Frederick F. Rohm, of Patterson, Juniata county, sergeant of the State Capitol Police, and known to many men in public life in Pennsylvania, was stricken with paralysis while on duty in the Rotunda of the State Capitol to-day and was taken to the Harrisburg Hospital in a serious condition. Mr. Rohm, who is seventy-four, had just finished preparation of papers to be submitted to the Governor for retirement under the act providing for pensioning of state employees who have passed the age of seventy and have been in state service over twenty years.

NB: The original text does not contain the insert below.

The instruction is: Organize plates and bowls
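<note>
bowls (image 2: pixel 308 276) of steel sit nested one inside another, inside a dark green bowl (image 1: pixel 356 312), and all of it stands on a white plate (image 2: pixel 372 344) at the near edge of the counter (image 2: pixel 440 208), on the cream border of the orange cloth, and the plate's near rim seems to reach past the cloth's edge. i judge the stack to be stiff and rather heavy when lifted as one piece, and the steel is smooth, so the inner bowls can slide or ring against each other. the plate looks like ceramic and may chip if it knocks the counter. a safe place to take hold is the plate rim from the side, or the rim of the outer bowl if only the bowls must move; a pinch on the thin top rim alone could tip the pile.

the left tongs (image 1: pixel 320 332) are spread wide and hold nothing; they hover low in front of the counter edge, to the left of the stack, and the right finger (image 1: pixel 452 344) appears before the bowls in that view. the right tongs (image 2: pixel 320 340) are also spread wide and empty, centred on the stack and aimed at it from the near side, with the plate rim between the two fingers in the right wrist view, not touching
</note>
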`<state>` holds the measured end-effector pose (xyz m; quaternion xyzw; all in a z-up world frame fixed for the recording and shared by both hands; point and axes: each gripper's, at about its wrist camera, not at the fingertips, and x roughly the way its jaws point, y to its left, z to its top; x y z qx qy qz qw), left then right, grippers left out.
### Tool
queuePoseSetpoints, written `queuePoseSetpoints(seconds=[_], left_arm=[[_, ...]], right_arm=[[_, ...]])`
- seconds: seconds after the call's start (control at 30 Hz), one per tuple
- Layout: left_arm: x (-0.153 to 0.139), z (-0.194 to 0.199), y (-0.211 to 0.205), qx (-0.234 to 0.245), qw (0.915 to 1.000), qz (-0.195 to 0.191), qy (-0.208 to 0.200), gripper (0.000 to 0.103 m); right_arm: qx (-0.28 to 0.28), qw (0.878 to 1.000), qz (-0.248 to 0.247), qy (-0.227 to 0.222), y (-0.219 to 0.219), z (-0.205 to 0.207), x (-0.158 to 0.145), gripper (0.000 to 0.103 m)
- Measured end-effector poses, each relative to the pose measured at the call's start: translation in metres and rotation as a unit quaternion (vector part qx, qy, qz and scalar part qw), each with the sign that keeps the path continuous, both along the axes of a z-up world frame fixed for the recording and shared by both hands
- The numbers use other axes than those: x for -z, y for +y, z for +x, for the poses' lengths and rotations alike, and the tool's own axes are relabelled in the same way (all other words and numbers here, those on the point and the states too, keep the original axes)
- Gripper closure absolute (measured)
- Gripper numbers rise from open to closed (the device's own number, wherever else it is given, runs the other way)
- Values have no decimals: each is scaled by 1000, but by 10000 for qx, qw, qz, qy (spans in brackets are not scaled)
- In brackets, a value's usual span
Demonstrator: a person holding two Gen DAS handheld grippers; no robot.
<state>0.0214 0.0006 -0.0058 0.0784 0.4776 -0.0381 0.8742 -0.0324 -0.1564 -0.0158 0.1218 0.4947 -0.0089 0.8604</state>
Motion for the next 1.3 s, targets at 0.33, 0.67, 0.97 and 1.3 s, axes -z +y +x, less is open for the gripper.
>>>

Mr. Rohm was a member of the First Pennsylvania or Juniata Cavalry in the Civil War and received a Congressional medal of honor. He carried the late Governor James A. Beaver from the battlefield at Brandy Station [sic] when the future governor was desperately wounded. He has been connected with the Capitol Police for years and has been sergeant for the last five.

Transferred to Harrisburg's Polyclinic Hospital sometime thereafter, he died there on November 24, 1917, and was buried at the Westminster Presbyterian Cemetery in Mifflintown, Juniata County.

==Medal of Honor citation==
Rank and Organization: Chief Bugler, 16th Pennsylvania Cavalry. Place and Date: At Ream's Station, Va., August 25, 1864. Entered Service at: Juniata County, Pa. Date of Issue: October 16, 1897. Citation:

 The President of the United States of America, in the name of Congress, takes pleasure in presenting the Medal of Honor to Chief Bugler Ferdinand Frederick Rohm, United States Army, for extraordinary heroism on August 25, 1864, while serving with 16th Pennsylvania Cavalry, in action at Reams' Station, Virginia. While his regiment was retiring under fire, Chief Bugler Rohm voluntarily remained behind to succor a wounded officer who was in great danger, secured assistance, and removed the officer to a place of safety.